#### [Task objective]
Set down the data again exactly. Pictures are not part of the copy.

#### [Recorded data]

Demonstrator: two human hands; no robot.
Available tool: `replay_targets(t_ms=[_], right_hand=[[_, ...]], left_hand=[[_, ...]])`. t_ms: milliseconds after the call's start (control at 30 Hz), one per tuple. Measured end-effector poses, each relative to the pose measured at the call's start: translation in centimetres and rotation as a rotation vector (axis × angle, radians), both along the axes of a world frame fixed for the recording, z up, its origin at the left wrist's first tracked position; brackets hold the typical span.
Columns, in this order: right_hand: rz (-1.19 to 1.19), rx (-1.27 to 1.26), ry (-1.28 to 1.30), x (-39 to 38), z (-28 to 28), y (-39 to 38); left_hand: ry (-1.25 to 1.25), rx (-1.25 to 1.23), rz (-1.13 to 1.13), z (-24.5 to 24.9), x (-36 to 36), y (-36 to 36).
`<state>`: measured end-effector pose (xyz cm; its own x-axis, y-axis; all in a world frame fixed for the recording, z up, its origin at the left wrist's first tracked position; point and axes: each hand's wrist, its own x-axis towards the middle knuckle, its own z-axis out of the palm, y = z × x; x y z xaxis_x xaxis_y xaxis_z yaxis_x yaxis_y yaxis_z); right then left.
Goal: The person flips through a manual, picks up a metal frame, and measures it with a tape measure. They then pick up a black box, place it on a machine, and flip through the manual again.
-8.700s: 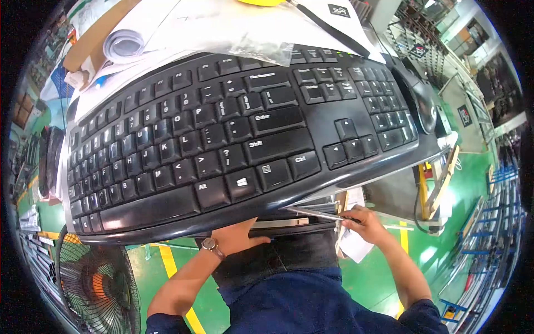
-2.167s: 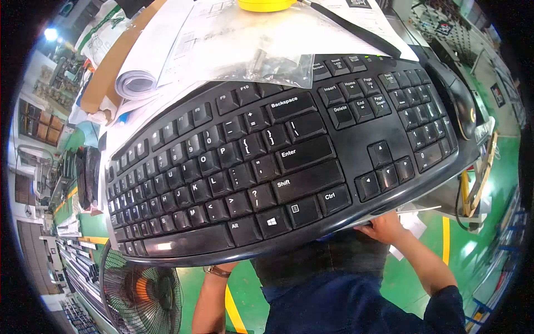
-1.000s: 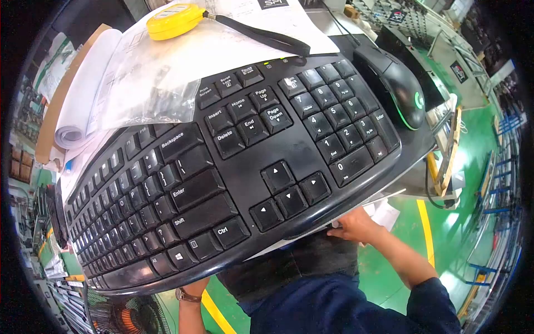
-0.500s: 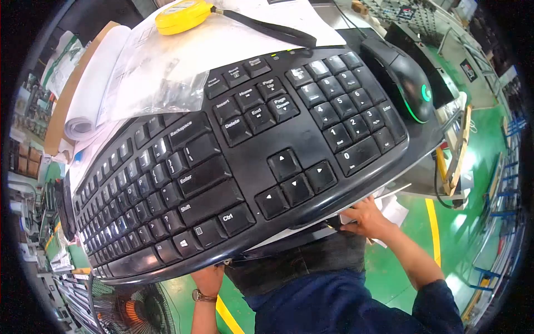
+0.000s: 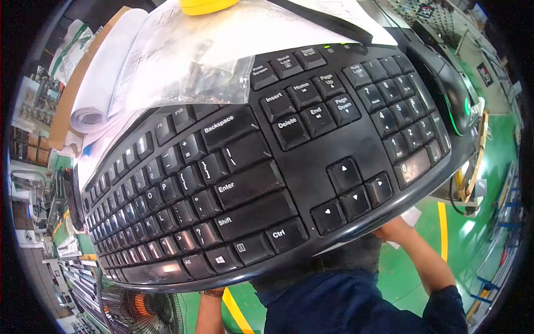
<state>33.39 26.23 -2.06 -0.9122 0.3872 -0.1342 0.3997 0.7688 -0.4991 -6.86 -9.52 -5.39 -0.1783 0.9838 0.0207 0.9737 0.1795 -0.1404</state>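
A large black keyboard (image 5: pixel 328 150) fills the middle of the view, very close to the camera. Below its front edge, my right hand (image 5: pixel 394 229) shows only in part; its fingers are hidden behind the keyboard. A piece of white paper (image 5: pixel 411 216) shows beside that hand. My left hand is behind the keyboard's front edge, with just the wrist and part of a watch (image 5: pixel 212 292) in sight. What either hand holds, if anything, I cannot make out.
A black mouse (image 5: pixel 445 83) lies right of the keyboard. Behind are a yellow tape measure (image 5: pixel 206 5) with a black strap, a clear plastic bag (image 5: pixel 217 72) and rolled paper (image 5: pixel 100 100). A fan (image 5: pixel 142 306) stands below left, on the green floor (image 5: pixel 409 267).
The view has moved closer to the keyboard, which now covers more of both hands. My right hand's fingers, visible before, are now hidden, and my left hand has dropped out of sight.
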Motion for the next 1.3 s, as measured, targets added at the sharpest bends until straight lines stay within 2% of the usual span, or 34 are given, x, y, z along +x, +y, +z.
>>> replay_targets(t_ms=[67, 133, 233, 367, 400, 500, 733, 833, 900, 933, 1000, 1033, 1067, 1100, 1167, 1233, 1300], right_hand=[[-0.029, -0.018, -0.029, -0.1, 0.4, 0.0], [-0.076, -0.075, -0.077, 0.6, -0.5, 0.0], [-0.182, -0.154, -0.075, 0.8, -1.2, -0.3], [-0.202, -0.209, -0.039, -0.3, 0.5, -0.1], [-0.19, -0.16, -0.02, 0.1, -0.1, -0.1], [-0.219, -0.183, -0.106, 0.8, -0.3, 0.2], [-0.324, -0.31, -0.106, -1.2, 2.1, 0.4], [-0.247, -0.096, -0.049, -0.7, 0.9, 0.2], [-0.235, -0.166, -0.012, -0.4, 0.5, 0.3], [-0.212, -0.186, -0.008, -0.2, 0.2, 0.4], [-0.253, -0.287, 0.016, 0.3, 0.3, 0.6], [-0.236, -0.241, 0.022, 0.2, 0.5, 0.7], [-0.205, -0.061, 0.114, -0.8, 1.5, 0.7], [-0.172, 0.124, 0.206, -1.9, 3.0, 0.6], [-0.15, 0.143, 0.319, -2.3, 5.0, 0.9], [-0.122, 0.139, 0.459, -2.0, 6.7, 1.6], [-0.145, 0.051, 0.414, -1.6, 10.5, 1.6]], left_hand=[[0.066, 0.046, -0.019, -1.8, -0.9, -1.1], [0.016, 0.083, 0.028, -1.8, -1.1, -1.1], [-0.203, 0.112, 0.163, -0.4, -0.5, -0.7], [-0.349, 0.092, 0.172, 0.7, -1.7, 0.4], [-0.374, 0.087, 0.171, 0.7, -2.0, 0.6], [-0.435, 0.07, 0.173, 1.0, -2.6, 0.9], [-0.541, 0.048, 0.174, 0.9, -3.7, 1.8], [-0.582, 0.043, 0.174, 0.6, -3.8, 2.1], [-0.634, 0.031, 0.185, 0.4, -3.6, 1.9], [-0.698, 0.023, 0.205, 0.1, -3.3, 1.3], [-1.107, 0.009, 0.358, -1.5, -2.8, -0.4], [-1.152, 0.007, 0.328, -2.1, -2.4, -0.8], [-0.514, -0.04, 0.022, 0.2, -1.4, 1.9], [0.193, 0.055, -0.167, 2.7, -0.4, 4.5], [-0.43, 0.035, -0.042, 7.5, 0.6, 8.2], [-0.411, 0.009, -0.036, 9.1, 0.9, 9.2], [-0.336, 0.166, -0.1, 10.6, 1.8, 9.6]])
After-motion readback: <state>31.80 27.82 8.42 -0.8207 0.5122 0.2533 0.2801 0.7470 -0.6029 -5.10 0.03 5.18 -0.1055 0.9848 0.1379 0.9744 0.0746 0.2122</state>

#### [Task answer]
Demonstrator: two human hands; no robot.
Available tool: `replay_targets(t_ms=[_], right_hand=[[_, ...]], left_hand=[[_, ...]])`. t_ms: milliseconds after the call's start (control at 30 Hz), one per tuple. Measured end-effector poses, each relative to the pose measured at the call's start: translation in centimetres and rotation as a rotation vector (axis × angle, radians), both along the axes of a world frame fixed for the recording, z up, its origin at the left wrist's first tracked position; brackets hold the typical span.
Columns, in this order: right_hand: rz (-1.19 to 1.19), rx (-1.27 to 1.26), ry (-1.28 to 1.30), x (-39 to 38), z (-28 to 28), y (-39 to 38); left_hand: ry (-1.25 to 1.25), rx (-1.25 to 1.23), rz (-1.13 to 1.13), z (-24.5 to 24.9), x (-36 to 36), y (-36 to 36).
`<state>`: measured end-effector pose (xyz cm; its own x-axis, y-axis; all in a world frame fixed for the recording, z up, its origin at the left wrist's first tracked position; point and axes: each hand's wrist, its own x-axis towards the middle knuckle, its own z-axis out of the palm, y = z × x; x y z xaxis_x xaxis_y xaxis_z yaxis_x yaxis_y yaxis_z); right then left.
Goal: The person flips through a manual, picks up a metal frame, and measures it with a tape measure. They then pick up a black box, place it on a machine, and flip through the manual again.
-8.700s: 
-2.167s: 
-1.000s: 
-0.500s: 
+0.000s: 
<state>33.39 26.23 -2.06 -0.9122 0.3872 -0.1342 0.3997 0.7688 -0.4991 -6.86 -9.52 -5.39 -0.1783 0.9838 0.0207 0.9737 0.1795 -0.1404</state>
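A large black keyboard (image 5: pixel 328 150) fills the middle of the view, very close to the camera. Below its front edge, my right hand (image 5: pixel 394 229) shows only in part; its fingers are hidden behind the keyboard. A piece of white paper (image 5: pixel 411 216) shows beside that hand. My left hand is behind the keyboard's front edge, with just the wrist and part of a watch (image 5: pixel 212 292) in sight. What either hand holds, if anything, I cannot make out.
A black mouse (image 5: pixel 445 83) lies right of the keyboard. Behind are a yellow tape measure (image 5: pixel 206 5) with a black strap, a clear plastic bag (image 5: pixel 217 72) and rolled paper (image 5: pixel 100 100). A fan (image 5: pixel 142 306) stands below left, on the green floor (image 5: pixel 409 267).
The view has moved closer to the keyboard, which now covers more of both hands. My right hand's fingers, visible before, are now hidden, and my left hand has dropped out of sight.
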Motion for the next 1.3 s, as measured, targets added at the sharpest bends until straight lines stay within 2% of the usual span, or 34 are given, x, y, z along +x, +y, +z.
>>> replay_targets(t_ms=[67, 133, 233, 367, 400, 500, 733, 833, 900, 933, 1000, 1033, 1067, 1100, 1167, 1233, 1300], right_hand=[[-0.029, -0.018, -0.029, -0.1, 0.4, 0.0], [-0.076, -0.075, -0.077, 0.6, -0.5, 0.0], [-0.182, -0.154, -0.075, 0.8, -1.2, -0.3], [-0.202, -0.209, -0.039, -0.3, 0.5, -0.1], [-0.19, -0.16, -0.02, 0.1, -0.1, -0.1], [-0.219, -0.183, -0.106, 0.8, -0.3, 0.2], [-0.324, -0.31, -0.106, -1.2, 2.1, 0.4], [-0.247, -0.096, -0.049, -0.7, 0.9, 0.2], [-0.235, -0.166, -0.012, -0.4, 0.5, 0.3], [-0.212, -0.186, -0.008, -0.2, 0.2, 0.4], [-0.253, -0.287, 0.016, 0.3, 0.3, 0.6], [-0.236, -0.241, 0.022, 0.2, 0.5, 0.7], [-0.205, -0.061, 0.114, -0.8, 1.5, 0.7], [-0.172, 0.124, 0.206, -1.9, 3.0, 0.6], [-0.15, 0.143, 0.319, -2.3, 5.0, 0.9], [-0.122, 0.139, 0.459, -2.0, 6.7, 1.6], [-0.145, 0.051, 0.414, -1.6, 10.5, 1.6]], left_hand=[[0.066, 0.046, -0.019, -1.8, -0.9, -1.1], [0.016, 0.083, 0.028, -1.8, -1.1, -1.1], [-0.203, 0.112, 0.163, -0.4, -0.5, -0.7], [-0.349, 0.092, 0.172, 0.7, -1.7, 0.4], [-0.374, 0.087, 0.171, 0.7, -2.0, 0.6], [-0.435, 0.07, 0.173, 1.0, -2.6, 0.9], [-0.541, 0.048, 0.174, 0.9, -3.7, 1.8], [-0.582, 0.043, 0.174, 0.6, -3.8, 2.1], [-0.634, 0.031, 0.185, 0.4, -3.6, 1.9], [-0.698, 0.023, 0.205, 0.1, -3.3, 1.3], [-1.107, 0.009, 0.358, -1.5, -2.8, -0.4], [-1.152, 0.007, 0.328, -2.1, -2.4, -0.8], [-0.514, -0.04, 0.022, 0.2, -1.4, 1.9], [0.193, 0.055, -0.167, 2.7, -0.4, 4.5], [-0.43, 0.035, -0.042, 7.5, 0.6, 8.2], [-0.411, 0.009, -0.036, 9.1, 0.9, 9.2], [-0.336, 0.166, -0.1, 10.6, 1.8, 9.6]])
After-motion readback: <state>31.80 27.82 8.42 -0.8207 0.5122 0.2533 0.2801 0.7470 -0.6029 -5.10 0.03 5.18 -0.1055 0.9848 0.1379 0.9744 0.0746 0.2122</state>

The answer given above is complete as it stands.